On 09/03/2018 05:02 AM, Xinying Song wrote:
Hi, cephers: We have been suffering a problem of rgw-multisite. The `radosgw-admin sync status` sometimes show data shards are behind to peers. If no more log entries are added to the corresponding shard of peer zone, i.e. no new writes, sync marker of this shard is stuck on that old marker and no proceed. Restart rgw daemon can resolve this warning. RGW log shows syncmarker in incremental_sync() function has been updated to peer's newest marker. Gdb shows pending and finish_markers variables of marker_tracker are empty. (i forget to see syncmarker variable...) . I guess this problem is caused by the non-atomic marker update. Since update marker is handled by an RGWAsyncPutSystemObj op, those ops may be dis-ordered when delivered to rados. Maybe we should add an id_tag attr to ensure this op is atomic. This problem is not easy to reproduce in testing enviroment, so I prefer to ask you guys for some advice first, in case I'm in the wrong way. Thanks.

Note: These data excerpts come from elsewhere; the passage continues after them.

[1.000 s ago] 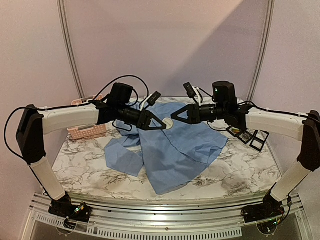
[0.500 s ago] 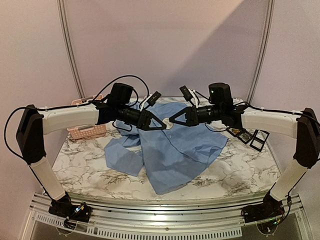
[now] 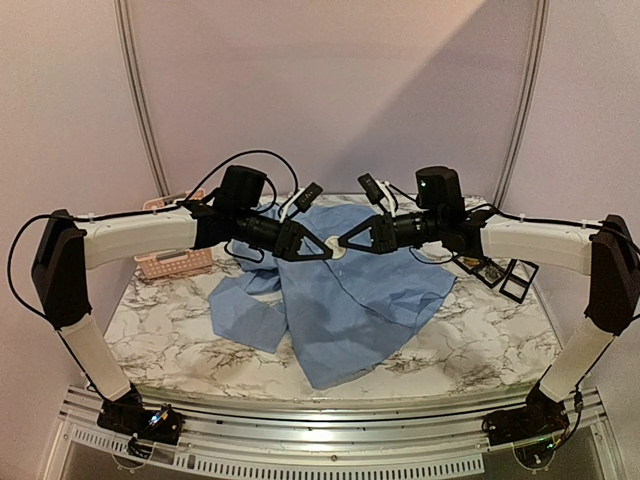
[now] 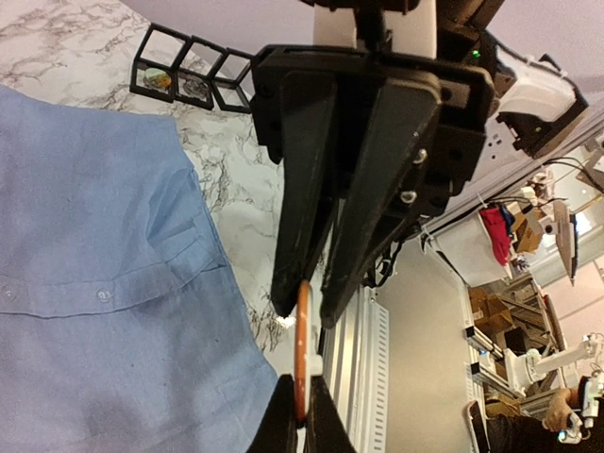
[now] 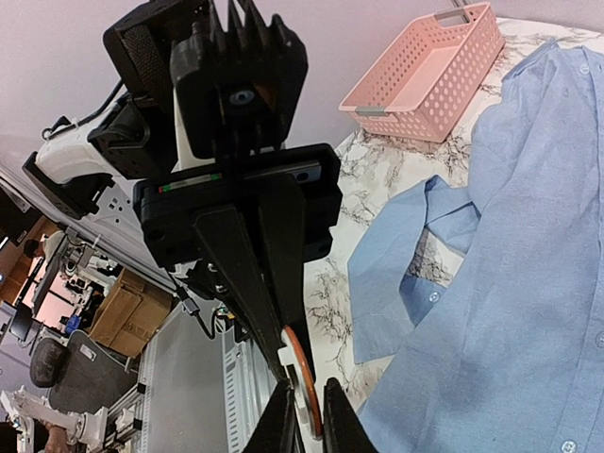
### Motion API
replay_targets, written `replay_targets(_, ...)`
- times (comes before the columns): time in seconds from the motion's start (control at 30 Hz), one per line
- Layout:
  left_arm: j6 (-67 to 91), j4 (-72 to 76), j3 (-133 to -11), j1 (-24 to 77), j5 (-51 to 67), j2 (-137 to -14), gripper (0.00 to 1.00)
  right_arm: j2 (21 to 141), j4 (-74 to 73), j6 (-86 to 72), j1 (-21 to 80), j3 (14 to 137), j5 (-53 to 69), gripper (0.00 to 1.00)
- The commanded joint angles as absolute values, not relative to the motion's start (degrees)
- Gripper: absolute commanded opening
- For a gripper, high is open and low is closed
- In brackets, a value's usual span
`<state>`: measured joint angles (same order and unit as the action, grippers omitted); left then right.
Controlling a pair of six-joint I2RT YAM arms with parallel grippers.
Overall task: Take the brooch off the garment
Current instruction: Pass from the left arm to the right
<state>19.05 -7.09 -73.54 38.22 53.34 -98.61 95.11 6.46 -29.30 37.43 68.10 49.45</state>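
Gripping brooch (image 4: 302, 351) edge-on | left gripper (image 4: 301, 411), right gripper (image 5: 309, 415) both clenched | brooch face hidden

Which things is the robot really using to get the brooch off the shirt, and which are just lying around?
For the job: round orange-edged brooch, pinched between left gripper and right gripper; light blue button-up cloth shirt.
Just lying about: pink plastic basket; row of small black square frames.
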Motion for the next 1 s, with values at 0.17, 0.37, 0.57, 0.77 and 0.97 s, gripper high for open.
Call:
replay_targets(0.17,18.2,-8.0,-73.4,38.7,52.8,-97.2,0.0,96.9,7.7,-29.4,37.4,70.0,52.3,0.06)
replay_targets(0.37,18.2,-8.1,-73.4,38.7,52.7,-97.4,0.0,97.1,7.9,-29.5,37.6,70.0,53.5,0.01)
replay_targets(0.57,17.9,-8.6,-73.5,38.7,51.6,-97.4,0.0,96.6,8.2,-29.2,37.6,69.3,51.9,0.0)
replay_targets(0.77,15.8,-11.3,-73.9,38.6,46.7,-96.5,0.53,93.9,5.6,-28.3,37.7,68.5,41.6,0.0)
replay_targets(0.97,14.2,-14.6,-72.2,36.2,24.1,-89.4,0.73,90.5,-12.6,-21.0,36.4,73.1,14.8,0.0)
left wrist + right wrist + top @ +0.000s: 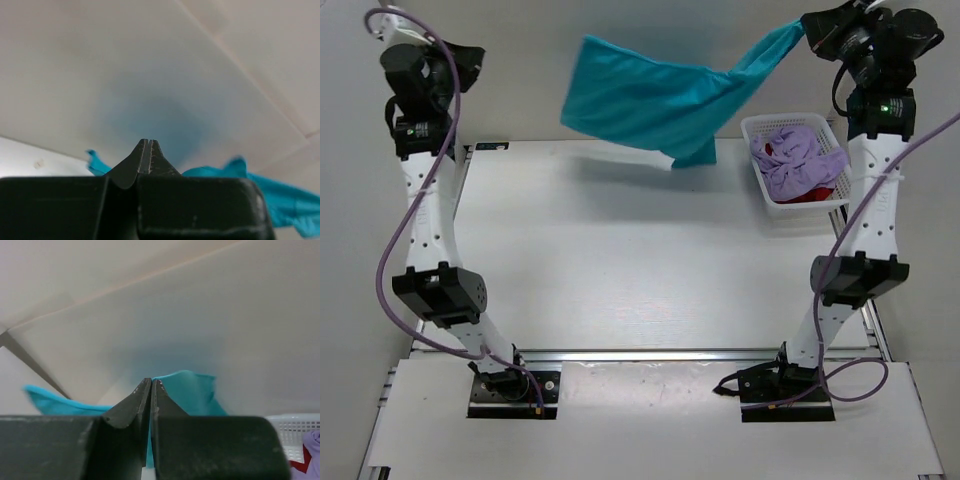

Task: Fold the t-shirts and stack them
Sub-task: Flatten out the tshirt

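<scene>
The plain teal cloth short-sleeved shirt (650,100) hangs in the air, trailing leftward from the right end effector (151,382), whose fingers pinch one edge tight. Below that end effector, a white plastic mesh basket (800,208) on the worktop (620,260) holds the crumpled lavender shirt (800,160) atop the deep red shirt (817,192). The left end effector (148,142) is raised, its fingers pressed together, empty.

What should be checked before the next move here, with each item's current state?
1. Right gripper clamped on the teal cloth short-sleeved t-shirt: ok.
2. Left gripper holding it: not ok; shut, apart from it.
3. Shirt spread on the white table: not ok; it hangs above.
4. Lavender purple cloth t-shirt and deep red cloth t-shirt out of the white plastic mesh basket: not ok; both inside.
5. How much cloth the right gripper pinches: cannot tell.
</scene>
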Controlling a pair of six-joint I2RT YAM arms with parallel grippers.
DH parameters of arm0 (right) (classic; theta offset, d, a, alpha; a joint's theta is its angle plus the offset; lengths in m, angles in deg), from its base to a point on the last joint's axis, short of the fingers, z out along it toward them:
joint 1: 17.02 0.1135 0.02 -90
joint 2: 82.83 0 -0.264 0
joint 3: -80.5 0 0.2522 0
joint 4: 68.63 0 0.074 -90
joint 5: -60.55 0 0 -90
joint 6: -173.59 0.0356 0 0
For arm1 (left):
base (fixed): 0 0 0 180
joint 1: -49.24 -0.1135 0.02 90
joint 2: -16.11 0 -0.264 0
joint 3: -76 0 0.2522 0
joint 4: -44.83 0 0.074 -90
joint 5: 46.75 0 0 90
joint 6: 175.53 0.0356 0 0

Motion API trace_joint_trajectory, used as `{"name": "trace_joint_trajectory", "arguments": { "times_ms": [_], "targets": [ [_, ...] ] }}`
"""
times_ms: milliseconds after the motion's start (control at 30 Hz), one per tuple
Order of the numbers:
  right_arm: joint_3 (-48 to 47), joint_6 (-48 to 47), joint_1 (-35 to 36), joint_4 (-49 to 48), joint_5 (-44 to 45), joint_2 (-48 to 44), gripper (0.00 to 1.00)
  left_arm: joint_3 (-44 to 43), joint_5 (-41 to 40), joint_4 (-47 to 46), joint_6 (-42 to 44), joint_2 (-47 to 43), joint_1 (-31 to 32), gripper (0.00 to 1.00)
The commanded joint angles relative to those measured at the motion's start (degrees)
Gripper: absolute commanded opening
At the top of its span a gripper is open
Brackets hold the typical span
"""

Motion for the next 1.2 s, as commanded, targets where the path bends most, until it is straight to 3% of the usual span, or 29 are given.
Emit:
{"name": "trace_joint_trajectory", "arguments": {
  "times_ms": [0, 133, 167, 233, 333, 367, 467, 567, 633, 767, 900, 1000, 1100, 1167],
  "targets": [
    [4.09, -2.13, 1.29, -0.04, 0.95, -5.47, 0.0, 4.71, -2.2, 0.35, 0.9, -3.23, -1.66, 0.0],
    [16.03, -8.35, 4.53, 6.04, 6.58, -10.3, 0.0, 16.81, -5.8, -1.83, 3.8, -10.24, -1.05, 0.0],
    [23.63, -9.25, 4.98, 4.48, 7.11, -13.53, 0.0, 19.82, -5.89, -3.24, 3.63, -11.49, -0.78, 0.0],
    [33.57, -9.34, 6.21, 1.75, 7.47, -20.12, 0.0, 32.88, -7.29, -7.11, 4.41, -16.66, 3.16, 0.0],
    [46.51, -9.08, 10.07, 0.33, 10.45, -26.46, 0.0, 45.65, -12.03, -10.11, 7.66, -18.36, 19.29, 0.02],
    [51.6, -8.73, 10.69, -0.8, 11.85, -27.88, 0.0, 47.61, -13.44, -10.37, 7.59, -17.57, 21.87, 0.03],
    [62.95, -8.29, 11.23, -2.74, 13.8, -33.95, 0.0, 55.26, -8.47, -18.69, 2.43, -12.65, 28.13, 0.21],
    [70.53, -7.32, 9.65, -4.24, 13.36, -38.78, 0.0, 54.93, -5.63, -21.01, -0.5, -5.45, 33.31, 0.4],
    [73.27, -7.41, 8.94, -4.76, 12.58, -40.89, 0.0, 51.51, -5.81, -22.14, -1.11, 0.16, 37.44, 0.5],
    [77.05, -7.49, 7.02, -5.11, 11.86, -42.3, 0.0, 43.87, -5.63, -23.73, -5.58, 9.31, 41.15, 0.58],
    [80.91, -6.62, 6.83, -6.7, 9.67, -43.8, 0.0, 37.0, -7.91, -23.99, -12.52, 16.53, 42.64, 0.54],
    [82.67, -6.36, 7.79, -7.31, 9.75, -44.06, 0.0, 26.83, -9.65, -22.52, -13.95, 23.72, 43.69, 0.5],
    [85.14, -6.0, 8.24, -7.84, 8.96, -45.21, 0.0, 3.03, -12.49, -8.38, -10.27, 36.29, 45.36, 0.49],
    [86.63, -5.83, 7.89, -7.85, 7.92, -46.17, 0.0, -18.53, -12.83, 1.53, -9.55, 48.29, 45.63, 0.48]
  ]
}}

I think Yehuda saw this while testing the cloud sync work, and added a RGWLastCallerWinsCR to guarantee the ordering of marker updates in commit 1034a68fd12687ac81e6afc4718dbc8045648034. Does your branch include that commit, or is it based on luminous? We won't be backporting cloud sync as a feature, but we should probably take that one commit - I opened a ticket for this backport at http://tracker.ceph.com/issues/35539.
Thanks, Casey